Yemen Intercepts Saudi Arms Shipment to Socotra
SANAA (Dispatches) -- Yemeni forces have seized an Emirati-flagged cargo ship they said was engaged in “hostile acts” after Saudi Arabia claimed that it was carrying hospital equipment.
Saudi Brigadier General Turki al-Malki said that the ship named Rawabi was travelling from Yemen’s Socotra island, off the country’s south coast, and heading to the Saudi port of Jizan, when the Yemeni forces attacked it at midnight on Monday.
Malki claimed that the ship was carrying medical supplies after finishing a mission to set up a field hospital on the island.
But Yemeni military spokesperson Brigadier General Yahya Saree said the vessel was carrying military equipment and engaged in “hostile acts targeting the security and stability of Yemeni people”.
Saree added that the crew of “different nationalities” were still on board and the ship had entered Yemeni waters without permission.
Muhammad Abdulsalam, Yemen’s chief negotiator, also confirmed the vessel’s seizure on the group’s Al Masirah news website, describing it as an “unprecedented” operation for the movement.
“The successful and unprecedented operation comes within the framework of the legitimate right of the Yemeni nation to confront the Saudi-led aggression and siege,” he said.
Saudi Arabia has been waging a ruthless war on Yemen for the last seven years. The country is maintaining a blockade on the country which has blocked humanitarian shipments of food and medicine to the most impoverished Arab nation.
In 2016, Yemeni forces attacked the Emirati vessel SWIFT-1 in the Red Sea as it sailed between Emirati troops bases in Eritrea and Yemen.

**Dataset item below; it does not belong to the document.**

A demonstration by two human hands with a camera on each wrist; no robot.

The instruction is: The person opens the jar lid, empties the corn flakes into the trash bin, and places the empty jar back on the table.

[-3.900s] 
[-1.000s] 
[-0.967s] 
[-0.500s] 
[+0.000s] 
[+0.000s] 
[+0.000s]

The Emiratis said the SWIFT-1 carried medical equipment, but UN experts later disputed the claim, saying they were “unconvinced of its veracity”.
The seizure came after Yemeni military sources said the United Arab Emirates was constructing its second military airport, with the help of a team of foreign military experts, on the strategic island of Socotra.
They told Yemen News Portal website that the experts had started geological mapping in the coastal town of Hadibu.
The UAE’s construction of a new military airport on the Socotra island was in line with the Persian Gulf Arab state’s efforts to expand the activities of Emirati intelligence agencies and institutions in the area, they added.
Home to some 60,000 people, Socotra overlooks the Bab el-Mandeb Strait, a main shipping route that connects the Red Sea to the Gulf of Aden and the Arabian Sea. It has also a unique ecosystem.
The French-language news outlet JForum said in August 2020 that the occupying regime of Israel, in cooperation with the UAE, was planning to build intelligence-gathering bases on the Socotra island.
The purpose of the bases, according to the report, was to monitor Saudi-led forces waging a war on Yemen.
Socotra has been a source of tension between the UAE and Saudi Arabia, which have been vying for control of the resource-rich island.
UAE-backed separatists of the so-called Southern Transitional Council (STC) took control of Socotra in June 2020, in a move described by the administration of fugitive former Yemeni president, Abd Rabbuh Mansur Hadi, as “a full-fledged coup”.